BEGIN

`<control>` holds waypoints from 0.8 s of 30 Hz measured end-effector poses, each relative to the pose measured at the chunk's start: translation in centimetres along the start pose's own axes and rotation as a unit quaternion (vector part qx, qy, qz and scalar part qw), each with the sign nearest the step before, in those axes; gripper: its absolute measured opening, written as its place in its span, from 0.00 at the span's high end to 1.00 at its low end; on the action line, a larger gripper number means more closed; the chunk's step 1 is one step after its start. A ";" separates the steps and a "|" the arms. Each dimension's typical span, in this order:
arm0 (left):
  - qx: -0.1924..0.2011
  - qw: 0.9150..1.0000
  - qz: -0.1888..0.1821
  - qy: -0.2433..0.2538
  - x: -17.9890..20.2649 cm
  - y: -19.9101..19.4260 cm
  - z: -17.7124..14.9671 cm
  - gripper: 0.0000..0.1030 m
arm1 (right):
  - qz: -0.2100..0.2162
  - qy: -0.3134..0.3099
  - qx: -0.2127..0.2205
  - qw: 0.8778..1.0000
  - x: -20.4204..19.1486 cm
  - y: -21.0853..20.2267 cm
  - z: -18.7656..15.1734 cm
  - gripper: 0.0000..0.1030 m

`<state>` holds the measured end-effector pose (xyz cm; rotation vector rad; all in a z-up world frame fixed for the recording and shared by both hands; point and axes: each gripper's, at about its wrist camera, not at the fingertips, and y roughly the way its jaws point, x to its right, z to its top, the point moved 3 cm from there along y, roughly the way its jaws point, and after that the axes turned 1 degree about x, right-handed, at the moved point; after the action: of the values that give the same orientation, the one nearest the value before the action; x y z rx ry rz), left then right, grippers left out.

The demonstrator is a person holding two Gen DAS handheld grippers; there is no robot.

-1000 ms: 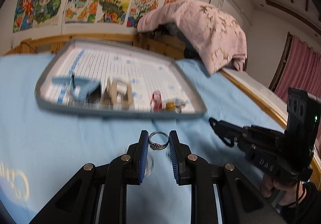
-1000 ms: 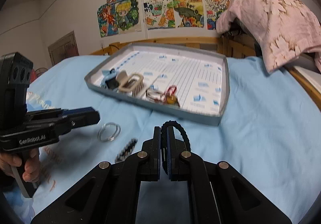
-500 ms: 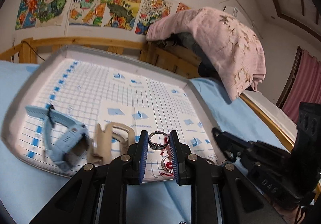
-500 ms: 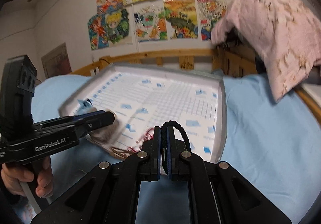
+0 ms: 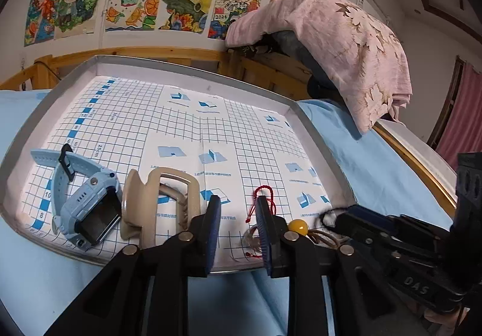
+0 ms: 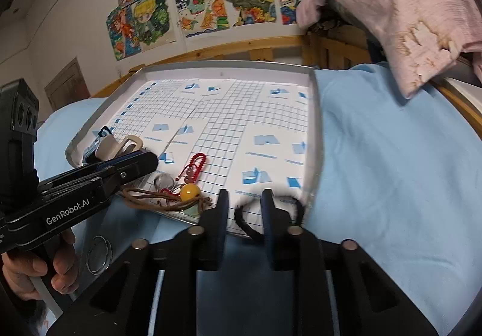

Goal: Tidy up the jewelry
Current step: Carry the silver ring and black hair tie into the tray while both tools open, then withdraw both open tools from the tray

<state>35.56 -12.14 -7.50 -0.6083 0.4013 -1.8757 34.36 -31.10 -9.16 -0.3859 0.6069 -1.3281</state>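
The grey tray (image 5: 192, 64) lined with grid paper holds a blue watch (image 5: 87, 206), a beige hair claw (image 5: 159, 203), a red cord bracelet (image 5: 265, 197) and an amber bead on a brown cord (image 6: 189, 191). My left gripper (image 5: 238, 211) hangs over the tray's near edge with its jaws opening and nothing between them. A silver ring (image 6: 164, 180) lies in the tray just beyond its tip. My right gripper (image 6: 245, 205) is opening too. A blurred black band (image 6: 247, 227) hangs loose around its right finger, over the tray's near right corner.
A clear bangle (image 6: 98, 254) lies on the blue sheet (image 6: 391, 170) outside the tray, near a person's hand (image 6: 57, 269). A pink cloth (image 5: 346, 43) drapes over the wooden headboard at the back right. Drawings cover the wall.
Both grippers moved forward from the sheet to the tray's near edge. Both sets of jaws have parted: the ring has left the left gripper and the black band has come free of the right pads.
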 end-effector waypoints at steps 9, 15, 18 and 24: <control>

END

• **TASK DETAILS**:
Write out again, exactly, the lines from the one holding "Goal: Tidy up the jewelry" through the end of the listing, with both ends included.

• **RESULT FOR THIS EXERCISE**:
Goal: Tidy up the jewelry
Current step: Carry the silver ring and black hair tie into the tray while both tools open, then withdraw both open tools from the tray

<state>35.56 -12.14 -7.50 -0.6083 0.4013 -1.8757 34.36 -31.10 -9.16 -0.3859 0.6069 -1.3281</state>
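The grey tray (image 5: 192, 64) lined with grid paper holds a blue watch (image 5: 87, 206), a beige hair claw (image 5: 159, 203), a red cord bracelet (image 5: 265, 197) and an amber bead on a brown cord (image 6: 189, 191). My left gripper (image 5: 238, 211) hangs over the tray's near edge with its jaws opening and nothing between them. A silver ring (image 6: 164, 180) lies in the tray just beyond its tip. My right gripper (image 6: 245, 205) is opening too. A blurred black band (image 6: 247, 227) hangs loose around its right finger, over the tray's near right corner.
A clear bangle (image 6: 98, 254) lies on the blue sheet (image 6: 391, 170) outside the tray, near a person's hand (image 6: 57, 269). A pink cloth (image 5: 346, 43) drapes over the wooden headboard at the back right. Drawings cover the wall.
Both grippers moved forward from the sheet to the tray's near edge. Both sets of jaws have parted: the ring has left the left gripper and the black band has come free of the right pads.
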 end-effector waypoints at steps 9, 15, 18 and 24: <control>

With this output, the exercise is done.